EXERCISE GOAL> Make an exact copy of the data below, leaving out every picture.

SUPPLIED MATERIAL>
--------------------------------

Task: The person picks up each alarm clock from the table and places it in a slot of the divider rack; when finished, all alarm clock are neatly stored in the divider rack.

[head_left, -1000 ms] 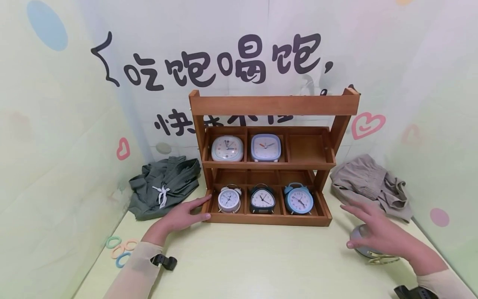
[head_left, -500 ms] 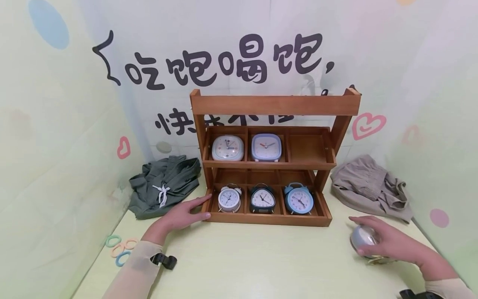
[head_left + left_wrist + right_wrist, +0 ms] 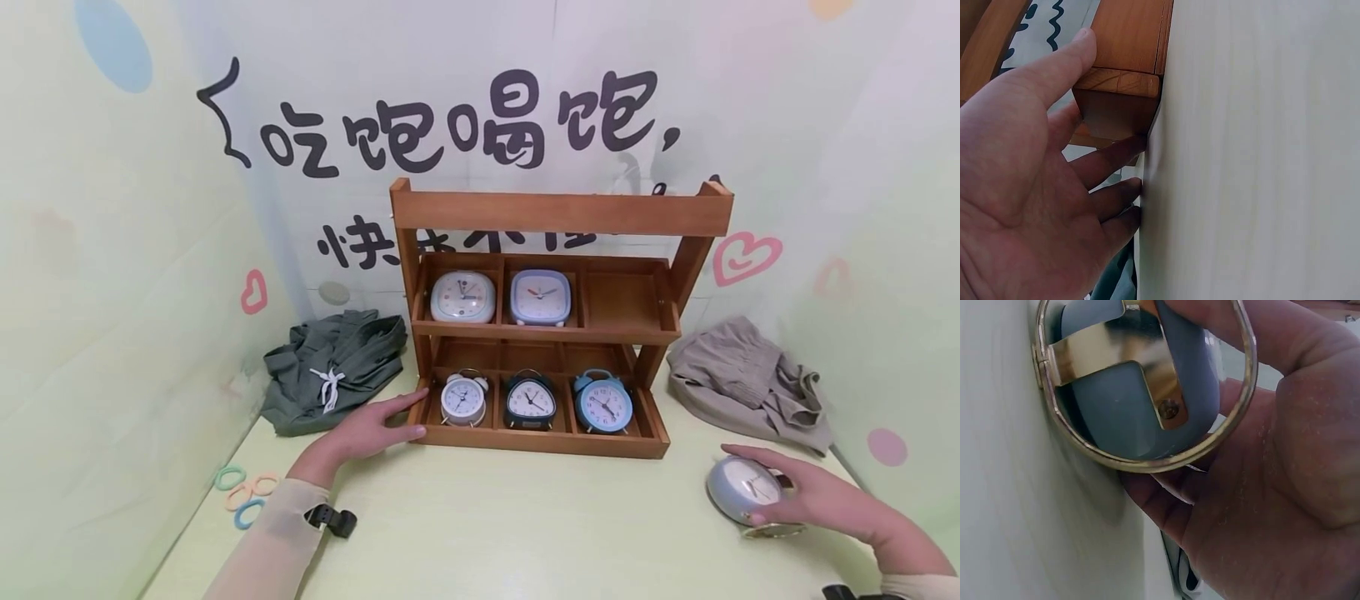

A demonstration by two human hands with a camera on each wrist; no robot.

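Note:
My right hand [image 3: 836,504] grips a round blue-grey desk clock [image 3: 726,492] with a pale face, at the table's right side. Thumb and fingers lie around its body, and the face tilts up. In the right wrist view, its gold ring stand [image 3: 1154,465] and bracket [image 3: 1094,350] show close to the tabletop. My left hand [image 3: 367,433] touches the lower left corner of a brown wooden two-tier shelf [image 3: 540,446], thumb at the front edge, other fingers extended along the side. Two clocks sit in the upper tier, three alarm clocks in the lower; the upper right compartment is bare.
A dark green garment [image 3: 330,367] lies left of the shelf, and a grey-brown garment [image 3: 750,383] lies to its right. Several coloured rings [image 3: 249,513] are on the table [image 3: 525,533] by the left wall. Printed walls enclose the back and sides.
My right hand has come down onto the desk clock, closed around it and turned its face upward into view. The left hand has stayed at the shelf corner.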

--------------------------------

TASK ANSWER>
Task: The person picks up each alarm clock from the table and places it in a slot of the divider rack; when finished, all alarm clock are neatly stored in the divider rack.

[head_left, -1000 ms] 
[head_left, -500 ms] 
[head_left + left_wrist + right_wrist, +0 ms] 

A demonstration by two human hands with a camera on each wrist; no robot.

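Note:
My right hand [image 3: 836,504] grips a round blue-grey desk clock [image 3: 726,492] with a pale face, at the table's right side. Thumb and fingers lie around its body, and the face tilts up. In the right wrist view, its gold ring stand [image 3: 1154,465] and bracket [image 3: 1094,350] show close to the tabletop. My left hand [image 3: 367,433] touches the lower left corner of a brown wooden two-tier shelf [image 3: 540,446], thumb at the front edge, other fingers extended along the side. Two clocks sit in the upper tier, three alarm clocks in the lower; the upper right compartment is bare.
A dark green garment [image 3: 330,367] lies left of the shelf, and a grey-brown garment [image 3: 750,383] lies to its right. Several coloured rings [image 3: 249,513] are on the table [image 3: 525,533] by the left wall. Printed walls enclose the back and sides.
My right hand has come down onto the desk clock, closed around it and turned its face upward into view. The left hand has stayed at the shelf corner.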

This answer is complete as it stands.